Recorded information:
+++++

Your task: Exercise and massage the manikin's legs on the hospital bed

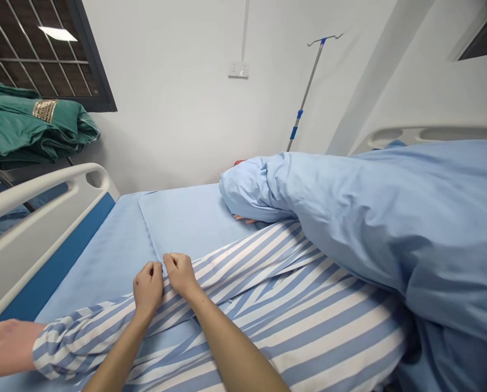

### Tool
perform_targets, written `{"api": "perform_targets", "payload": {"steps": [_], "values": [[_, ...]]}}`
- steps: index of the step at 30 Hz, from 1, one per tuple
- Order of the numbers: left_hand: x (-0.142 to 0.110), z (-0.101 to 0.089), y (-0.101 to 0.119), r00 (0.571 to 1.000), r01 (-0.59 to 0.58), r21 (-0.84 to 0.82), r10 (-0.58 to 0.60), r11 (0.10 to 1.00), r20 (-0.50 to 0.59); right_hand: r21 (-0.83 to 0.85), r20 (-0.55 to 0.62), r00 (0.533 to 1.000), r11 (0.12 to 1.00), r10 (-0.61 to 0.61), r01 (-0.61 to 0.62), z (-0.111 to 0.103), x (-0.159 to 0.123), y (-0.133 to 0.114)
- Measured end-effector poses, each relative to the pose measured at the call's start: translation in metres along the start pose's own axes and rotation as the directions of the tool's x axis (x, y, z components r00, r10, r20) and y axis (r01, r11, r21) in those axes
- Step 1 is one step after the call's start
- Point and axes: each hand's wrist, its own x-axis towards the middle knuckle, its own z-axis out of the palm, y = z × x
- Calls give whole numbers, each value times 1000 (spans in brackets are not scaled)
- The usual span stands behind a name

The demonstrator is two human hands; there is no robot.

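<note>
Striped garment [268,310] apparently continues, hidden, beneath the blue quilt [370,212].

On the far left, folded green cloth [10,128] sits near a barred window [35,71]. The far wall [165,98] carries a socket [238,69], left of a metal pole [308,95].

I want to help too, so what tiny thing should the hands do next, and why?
Perhaps uncurl the left hand and right hand and smooth the striped cloth: both are closed, close together over it, and it looks creased.
</note>
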Motion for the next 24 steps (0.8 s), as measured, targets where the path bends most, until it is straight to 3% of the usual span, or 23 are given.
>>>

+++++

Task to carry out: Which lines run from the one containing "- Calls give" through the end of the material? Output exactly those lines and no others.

Result of this exercise:
- Calls give whole numbers, each value times 1000 (spans in brackets are not scaled)
- The usual span stands behind a name

The demonstrator is two human hands; there is no robot.

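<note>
Striped garment [268,310] apparently continues, hidden, beneath the blue quilt [370,212].

On the far left, folded green cloth [10,128] sits near a barred window [35,71]. The far wall [165,98] carries a socket [238,69], left of a metal pole [308,95].

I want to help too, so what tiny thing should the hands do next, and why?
Perhaps uncurl the left hand and right hand and smooth the striped cloth: both are closed, close together over it, and it looks creased.
</note>
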Motion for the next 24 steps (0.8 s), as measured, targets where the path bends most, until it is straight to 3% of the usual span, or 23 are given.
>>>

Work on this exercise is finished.